An international team of researchers led by University of Melbourne have found that there is a shorter form of beta amyloid that safely binds copper when in access protecting the brain tissue from damage. The discovery will help researchers better understand the complicated brain chemistry behind dementia and specifically Alzheimer’s disease, a condition that affects millions of people around the world.
Researchers have been intensely interested in the role of beta-amyloid in the development of Alzheimer’s disease. This is because clumps of the protein are formed in brains of people with the illness.
In the late 1990s, high levels of copper were discovered within these clumps. Copper is essential to health, but too much can produce harmful free radicals. Many scientists began to suspect that this copper might be contributing to the disease. They found that beta-amyloid can bind to copper indiscriminately and allow it to produce these damaging free radicals.
Dr Simon Drew at the University of Melbourne and Prof Wojciech Bal at the Polish Academy of Sciences, carried out closer analysis of beta amyloid protein and found that they are of different sizes. A good proportion of beta amyloid is missing the first three links at the start of the protein’s chain-like structure.
Researchers say that this short form of beta amyloid has been overlooked by most researchers since the composition of beta amyloid was first identified 30 years ago. They add that the shorter form of beta amyloid is present in the diseased brain, but now with the latest findings it is clear that it is abundant in healthy brains as well.
“The small change in length makes a huge difference to its copper binding properties. We found that the short form of the protein is capable of binding copper at least 1000 times stronger than the longer forms. It also wraps around the metal in a way that prevents it from producing free radicals”, Dr Dew explains.
Owing to the amount of beta amyloid present in the brain, researchers speculate that this type of beta amyloid is protective.
“It’s very different from the current view of how beta amyloid interacts with biological copper.”
So far, therapies aimed at lowering the production of beta amyloid have shown only a modest ability to slow cognitive decline and the number of people affected by the Alzheimer’s disease continues to grow.
Dr Drew and the team from Poland are now working to develop a method for identifying the copper-bound form of the short beta amyloid in the body.

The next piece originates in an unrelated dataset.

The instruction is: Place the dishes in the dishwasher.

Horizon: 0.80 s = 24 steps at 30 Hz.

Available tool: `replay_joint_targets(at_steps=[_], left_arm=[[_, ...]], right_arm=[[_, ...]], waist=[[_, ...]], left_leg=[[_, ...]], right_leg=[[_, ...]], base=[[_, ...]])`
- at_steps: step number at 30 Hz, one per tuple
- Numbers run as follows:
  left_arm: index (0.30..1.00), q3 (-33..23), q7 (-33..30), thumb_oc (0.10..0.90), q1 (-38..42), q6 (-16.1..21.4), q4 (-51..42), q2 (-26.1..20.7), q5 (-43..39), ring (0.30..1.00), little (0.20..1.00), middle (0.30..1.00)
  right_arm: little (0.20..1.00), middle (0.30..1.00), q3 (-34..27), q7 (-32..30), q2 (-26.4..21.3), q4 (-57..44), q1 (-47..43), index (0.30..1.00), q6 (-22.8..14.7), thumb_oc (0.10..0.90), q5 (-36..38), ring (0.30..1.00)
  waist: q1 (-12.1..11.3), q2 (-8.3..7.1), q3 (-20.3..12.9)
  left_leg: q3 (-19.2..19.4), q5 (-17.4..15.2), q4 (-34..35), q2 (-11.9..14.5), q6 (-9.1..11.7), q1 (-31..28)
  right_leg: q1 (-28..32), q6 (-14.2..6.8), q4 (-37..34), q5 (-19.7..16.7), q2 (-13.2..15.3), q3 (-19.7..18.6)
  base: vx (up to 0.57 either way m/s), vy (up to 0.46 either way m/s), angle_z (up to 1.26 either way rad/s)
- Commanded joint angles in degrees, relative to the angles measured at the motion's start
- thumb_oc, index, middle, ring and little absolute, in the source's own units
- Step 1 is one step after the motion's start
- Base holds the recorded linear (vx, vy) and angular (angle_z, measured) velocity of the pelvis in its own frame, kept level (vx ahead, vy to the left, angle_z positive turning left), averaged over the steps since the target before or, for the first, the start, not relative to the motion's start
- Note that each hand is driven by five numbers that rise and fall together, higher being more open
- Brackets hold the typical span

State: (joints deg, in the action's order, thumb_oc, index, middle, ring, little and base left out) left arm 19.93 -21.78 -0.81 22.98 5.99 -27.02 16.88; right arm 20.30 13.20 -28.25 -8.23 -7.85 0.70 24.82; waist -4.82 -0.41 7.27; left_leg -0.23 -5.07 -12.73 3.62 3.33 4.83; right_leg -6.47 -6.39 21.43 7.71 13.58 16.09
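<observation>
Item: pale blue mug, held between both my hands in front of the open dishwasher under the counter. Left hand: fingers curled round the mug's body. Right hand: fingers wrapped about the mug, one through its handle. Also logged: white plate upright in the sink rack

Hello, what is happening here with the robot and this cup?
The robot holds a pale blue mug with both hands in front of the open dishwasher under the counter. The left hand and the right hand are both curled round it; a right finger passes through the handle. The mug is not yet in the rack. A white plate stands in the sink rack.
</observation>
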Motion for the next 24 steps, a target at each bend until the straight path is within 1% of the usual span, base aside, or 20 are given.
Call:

This will enable them to screen how much copper it holds in the brain, whether it safely escorts the copper from one place to another, and how this may change in ageing and disease.
“If a beneficial role in copper balance can be established, it’s still possible to have too much of a good thing,” Dr Drew said.
“As the amount of beta amyloid in the brain increases during Alzheimer’s disease, the shorter form can also clump together and this may interfere with its normal function. Higher levels of the short form may further enable it to soak up copper from other places where it is needed. It could be a Jekyll and Hyde scenario.”